◆ Problem ◆
Under this line are the records; write out word for word the part that begins at the line containing "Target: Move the" and ends at the line containing "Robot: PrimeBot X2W", and no more.

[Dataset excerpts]
- - -
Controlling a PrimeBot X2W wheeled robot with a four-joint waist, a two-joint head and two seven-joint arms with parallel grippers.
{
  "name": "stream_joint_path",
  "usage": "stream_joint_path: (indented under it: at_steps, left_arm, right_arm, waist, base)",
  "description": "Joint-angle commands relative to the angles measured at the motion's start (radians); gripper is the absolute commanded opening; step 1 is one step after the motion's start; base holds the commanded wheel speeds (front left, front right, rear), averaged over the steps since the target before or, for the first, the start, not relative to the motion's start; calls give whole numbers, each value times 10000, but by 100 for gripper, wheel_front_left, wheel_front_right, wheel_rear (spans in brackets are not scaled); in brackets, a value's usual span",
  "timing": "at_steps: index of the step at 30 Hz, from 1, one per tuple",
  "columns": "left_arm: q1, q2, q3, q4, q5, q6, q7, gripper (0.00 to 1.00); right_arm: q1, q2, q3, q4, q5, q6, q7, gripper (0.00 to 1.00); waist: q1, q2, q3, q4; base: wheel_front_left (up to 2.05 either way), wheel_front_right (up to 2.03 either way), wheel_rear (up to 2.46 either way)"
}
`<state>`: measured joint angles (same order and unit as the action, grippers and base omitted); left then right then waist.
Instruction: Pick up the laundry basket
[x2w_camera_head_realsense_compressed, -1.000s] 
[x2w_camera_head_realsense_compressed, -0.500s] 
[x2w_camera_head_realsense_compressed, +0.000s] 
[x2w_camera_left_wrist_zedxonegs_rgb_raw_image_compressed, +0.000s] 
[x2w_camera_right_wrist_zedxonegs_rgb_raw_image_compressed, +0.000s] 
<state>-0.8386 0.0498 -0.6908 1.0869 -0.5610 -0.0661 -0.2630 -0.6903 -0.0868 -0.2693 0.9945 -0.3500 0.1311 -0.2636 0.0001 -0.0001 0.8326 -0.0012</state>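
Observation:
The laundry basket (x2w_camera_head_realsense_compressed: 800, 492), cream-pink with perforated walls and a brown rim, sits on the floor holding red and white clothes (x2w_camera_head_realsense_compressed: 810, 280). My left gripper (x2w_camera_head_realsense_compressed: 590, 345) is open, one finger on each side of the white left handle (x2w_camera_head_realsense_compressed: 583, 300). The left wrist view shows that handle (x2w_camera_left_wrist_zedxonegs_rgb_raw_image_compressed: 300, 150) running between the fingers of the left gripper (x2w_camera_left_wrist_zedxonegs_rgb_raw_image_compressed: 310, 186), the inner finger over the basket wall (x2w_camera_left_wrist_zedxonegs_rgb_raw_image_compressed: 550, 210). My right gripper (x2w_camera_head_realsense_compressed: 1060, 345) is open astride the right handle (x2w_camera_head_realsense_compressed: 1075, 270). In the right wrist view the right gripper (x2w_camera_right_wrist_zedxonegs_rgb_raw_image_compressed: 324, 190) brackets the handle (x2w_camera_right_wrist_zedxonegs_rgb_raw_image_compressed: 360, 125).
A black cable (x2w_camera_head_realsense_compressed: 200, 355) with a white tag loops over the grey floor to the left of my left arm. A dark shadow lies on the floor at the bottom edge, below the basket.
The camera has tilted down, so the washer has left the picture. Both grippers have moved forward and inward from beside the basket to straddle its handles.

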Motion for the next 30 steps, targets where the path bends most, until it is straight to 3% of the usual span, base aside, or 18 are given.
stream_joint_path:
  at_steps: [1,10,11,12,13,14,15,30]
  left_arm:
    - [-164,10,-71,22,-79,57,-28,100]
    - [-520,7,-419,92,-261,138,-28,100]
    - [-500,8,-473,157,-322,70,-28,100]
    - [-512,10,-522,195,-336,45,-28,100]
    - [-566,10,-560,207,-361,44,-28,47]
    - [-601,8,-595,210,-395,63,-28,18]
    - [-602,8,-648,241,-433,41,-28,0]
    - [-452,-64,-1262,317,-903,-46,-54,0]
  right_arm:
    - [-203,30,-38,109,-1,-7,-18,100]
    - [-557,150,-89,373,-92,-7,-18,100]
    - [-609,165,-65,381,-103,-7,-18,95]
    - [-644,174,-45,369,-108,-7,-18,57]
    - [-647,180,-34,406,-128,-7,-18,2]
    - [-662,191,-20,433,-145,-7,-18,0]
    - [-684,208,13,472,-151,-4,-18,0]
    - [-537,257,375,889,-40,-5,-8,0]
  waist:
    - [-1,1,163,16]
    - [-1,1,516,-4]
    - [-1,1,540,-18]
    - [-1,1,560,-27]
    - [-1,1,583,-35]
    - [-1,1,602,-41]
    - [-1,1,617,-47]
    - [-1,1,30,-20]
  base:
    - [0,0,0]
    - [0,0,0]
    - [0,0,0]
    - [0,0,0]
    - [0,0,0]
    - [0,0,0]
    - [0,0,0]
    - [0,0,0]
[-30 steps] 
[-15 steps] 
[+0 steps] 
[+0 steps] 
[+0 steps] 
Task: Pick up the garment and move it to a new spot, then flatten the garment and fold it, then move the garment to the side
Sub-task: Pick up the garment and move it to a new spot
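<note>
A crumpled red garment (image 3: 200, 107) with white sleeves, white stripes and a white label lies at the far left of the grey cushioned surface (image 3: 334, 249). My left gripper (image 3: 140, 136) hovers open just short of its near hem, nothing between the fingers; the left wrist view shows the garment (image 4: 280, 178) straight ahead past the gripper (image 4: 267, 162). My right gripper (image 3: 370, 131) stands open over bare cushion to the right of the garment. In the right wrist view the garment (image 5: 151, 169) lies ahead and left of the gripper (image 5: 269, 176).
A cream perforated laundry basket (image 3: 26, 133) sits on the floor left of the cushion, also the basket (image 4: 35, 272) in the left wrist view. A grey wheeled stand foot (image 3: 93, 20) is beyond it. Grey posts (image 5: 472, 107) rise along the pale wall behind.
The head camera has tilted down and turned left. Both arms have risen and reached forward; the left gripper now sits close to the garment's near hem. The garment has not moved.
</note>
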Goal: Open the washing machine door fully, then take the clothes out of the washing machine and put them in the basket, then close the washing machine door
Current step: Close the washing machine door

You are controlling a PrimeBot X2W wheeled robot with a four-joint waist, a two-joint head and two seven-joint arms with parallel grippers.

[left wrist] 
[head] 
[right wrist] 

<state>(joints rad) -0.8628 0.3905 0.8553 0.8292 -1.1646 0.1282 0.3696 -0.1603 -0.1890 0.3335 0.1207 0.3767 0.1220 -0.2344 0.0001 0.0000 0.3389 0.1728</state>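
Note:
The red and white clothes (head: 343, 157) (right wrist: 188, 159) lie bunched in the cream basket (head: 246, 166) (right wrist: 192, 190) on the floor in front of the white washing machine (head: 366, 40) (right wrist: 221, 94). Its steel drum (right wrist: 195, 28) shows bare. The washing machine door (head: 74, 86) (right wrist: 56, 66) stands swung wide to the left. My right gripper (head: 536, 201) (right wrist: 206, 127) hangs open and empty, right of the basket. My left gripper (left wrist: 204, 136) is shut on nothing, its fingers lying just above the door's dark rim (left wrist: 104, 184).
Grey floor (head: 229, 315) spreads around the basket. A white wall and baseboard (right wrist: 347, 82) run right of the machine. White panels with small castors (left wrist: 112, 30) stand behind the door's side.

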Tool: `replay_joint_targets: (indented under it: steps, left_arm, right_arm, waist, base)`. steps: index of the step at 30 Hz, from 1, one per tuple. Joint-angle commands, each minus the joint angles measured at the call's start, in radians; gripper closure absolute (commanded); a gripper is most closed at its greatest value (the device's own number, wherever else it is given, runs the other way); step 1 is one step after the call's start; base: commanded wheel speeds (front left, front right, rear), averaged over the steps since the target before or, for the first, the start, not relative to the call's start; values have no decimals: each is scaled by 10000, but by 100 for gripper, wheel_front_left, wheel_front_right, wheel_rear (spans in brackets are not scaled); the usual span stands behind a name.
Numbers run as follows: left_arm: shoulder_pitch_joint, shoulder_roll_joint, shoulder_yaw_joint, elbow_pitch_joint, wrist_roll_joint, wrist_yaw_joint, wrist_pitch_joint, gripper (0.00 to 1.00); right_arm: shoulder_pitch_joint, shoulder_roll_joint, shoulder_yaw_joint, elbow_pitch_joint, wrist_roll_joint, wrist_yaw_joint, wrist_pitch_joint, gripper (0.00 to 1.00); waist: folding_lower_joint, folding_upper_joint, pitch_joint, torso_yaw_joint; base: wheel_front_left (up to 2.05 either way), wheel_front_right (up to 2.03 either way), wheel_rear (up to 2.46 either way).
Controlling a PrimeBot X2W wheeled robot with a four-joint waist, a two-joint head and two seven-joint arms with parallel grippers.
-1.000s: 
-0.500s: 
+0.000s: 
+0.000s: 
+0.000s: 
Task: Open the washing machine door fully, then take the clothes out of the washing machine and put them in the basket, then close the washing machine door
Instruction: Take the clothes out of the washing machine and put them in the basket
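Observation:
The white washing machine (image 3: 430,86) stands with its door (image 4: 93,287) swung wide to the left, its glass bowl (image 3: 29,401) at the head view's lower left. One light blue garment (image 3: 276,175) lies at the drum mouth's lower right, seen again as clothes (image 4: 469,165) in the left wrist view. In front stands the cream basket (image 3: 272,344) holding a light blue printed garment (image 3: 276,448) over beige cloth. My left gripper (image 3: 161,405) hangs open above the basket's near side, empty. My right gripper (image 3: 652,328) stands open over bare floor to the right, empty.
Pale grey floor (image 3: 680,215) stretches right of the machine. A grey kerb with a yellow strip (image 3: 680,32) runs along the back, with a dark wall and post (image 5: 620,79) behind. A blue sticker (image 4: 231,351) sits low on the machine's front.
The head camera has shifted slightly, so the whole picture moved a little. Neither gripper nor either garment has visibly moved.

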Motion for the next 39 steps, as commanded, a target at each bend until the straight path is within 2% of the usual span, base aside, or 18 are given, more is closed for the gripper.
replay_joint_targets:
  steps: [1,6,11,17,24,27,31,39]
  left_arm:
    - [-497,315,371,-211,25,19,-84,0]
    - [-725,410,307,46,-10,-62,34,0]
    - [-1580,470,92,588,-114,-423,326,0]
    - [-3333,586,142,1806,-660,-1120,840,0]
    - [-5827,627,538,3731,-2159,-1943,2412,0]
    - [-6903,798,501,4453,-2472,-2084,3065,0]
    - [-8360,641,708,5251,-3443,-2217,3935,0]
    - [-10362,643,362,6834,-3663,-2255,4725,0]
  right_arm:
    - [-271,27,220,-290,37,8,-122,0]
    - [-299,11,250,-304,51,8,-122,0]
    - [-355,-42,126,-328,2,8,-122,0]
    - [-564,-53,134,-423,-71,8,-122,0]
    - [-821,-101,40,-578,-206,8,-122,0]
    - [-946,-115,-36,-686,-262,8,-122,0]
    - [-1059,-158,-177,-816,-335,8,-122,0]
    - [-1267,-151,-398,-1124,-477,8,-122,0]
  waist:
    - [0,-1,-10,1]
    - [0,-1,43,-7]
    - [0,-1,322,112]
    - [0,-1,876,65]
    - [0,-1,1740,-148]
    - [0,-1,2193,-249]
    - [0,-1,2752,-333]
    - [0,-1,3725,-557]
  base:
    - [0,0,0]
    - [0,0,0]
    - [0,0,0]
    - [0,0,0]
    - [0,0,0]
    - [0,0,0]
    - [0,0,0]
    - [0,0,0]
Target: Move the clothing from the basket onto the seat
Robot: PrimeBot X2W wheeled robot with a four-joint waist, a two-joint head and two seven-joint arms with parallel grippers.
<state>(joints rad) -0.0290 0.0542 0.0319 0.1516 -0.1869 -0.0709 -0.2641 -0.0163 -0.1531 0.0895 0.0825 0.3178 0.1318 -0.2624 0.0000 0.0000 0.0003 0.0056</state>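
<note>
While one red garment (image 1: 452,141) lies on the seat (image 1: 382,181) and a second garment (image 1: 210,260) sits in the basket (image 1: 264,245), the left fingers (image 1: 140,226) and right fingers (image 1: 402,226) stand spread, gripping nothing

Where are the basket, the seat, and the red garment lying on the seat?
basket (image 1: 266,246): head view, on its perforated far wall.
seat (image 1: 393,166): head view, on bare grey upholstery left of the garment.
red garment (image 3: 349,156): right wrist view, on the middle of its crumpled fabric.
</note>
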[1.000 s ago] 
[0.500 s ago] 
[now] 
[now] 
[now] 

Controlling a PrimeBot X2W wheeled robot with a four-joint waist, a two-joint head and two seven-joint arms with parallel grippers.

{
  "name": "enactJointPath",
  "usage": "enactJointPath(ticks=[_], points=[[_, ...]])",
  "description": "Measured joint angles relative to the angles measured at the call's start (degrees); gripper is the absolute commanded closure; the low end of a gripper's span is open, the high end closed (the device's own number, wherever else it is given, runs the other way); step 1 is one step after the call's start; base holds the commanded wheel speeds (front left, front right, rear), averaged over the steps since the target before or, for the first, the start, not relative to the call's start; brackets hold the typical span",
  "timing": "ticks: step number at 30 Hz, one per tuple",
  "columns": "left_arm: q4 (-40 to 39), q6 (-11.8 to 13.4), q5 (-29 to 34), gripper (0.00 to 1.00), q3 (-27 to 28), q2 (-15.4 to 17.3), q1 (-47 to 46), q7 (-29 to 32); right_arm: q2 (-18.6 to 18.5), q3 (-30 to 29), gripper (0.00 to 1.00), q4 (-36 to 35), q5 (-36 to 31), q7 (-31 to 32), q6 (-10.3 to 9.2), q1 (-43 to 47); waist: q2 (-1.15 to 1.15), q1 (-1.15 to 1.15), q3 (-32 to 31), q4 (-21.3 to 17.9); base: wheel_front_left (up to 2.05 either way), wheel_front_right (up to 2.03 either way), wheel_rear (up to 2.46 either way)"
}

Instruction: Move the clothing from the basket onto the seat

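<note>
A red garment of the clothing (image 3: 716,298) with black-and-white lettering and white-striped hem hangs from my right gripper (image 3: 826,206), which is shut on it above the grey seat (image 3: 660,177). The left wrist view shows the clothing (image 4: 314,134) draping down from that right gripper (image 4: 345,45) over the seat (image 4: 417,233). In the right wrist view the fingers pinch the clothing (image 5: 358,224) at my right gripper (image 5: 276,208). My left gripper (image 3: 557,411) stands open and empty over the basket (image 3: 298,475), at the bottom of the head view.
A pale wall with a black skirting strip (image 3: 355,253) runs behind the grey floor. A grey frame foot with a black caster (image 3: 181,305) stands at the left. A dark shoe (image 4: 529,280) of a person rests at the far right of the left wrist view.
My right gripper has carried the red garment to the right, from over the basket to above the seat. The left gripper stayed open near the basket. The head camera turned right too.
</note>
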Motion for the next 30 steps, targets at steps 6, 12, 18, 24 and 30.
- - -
◆ Task response ◆
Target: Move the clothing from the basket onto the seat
Robot: PrimeBot X2W wheeled robot with a four-joint waist, a two-joint head and two seven-joint arms with parallel grippers.

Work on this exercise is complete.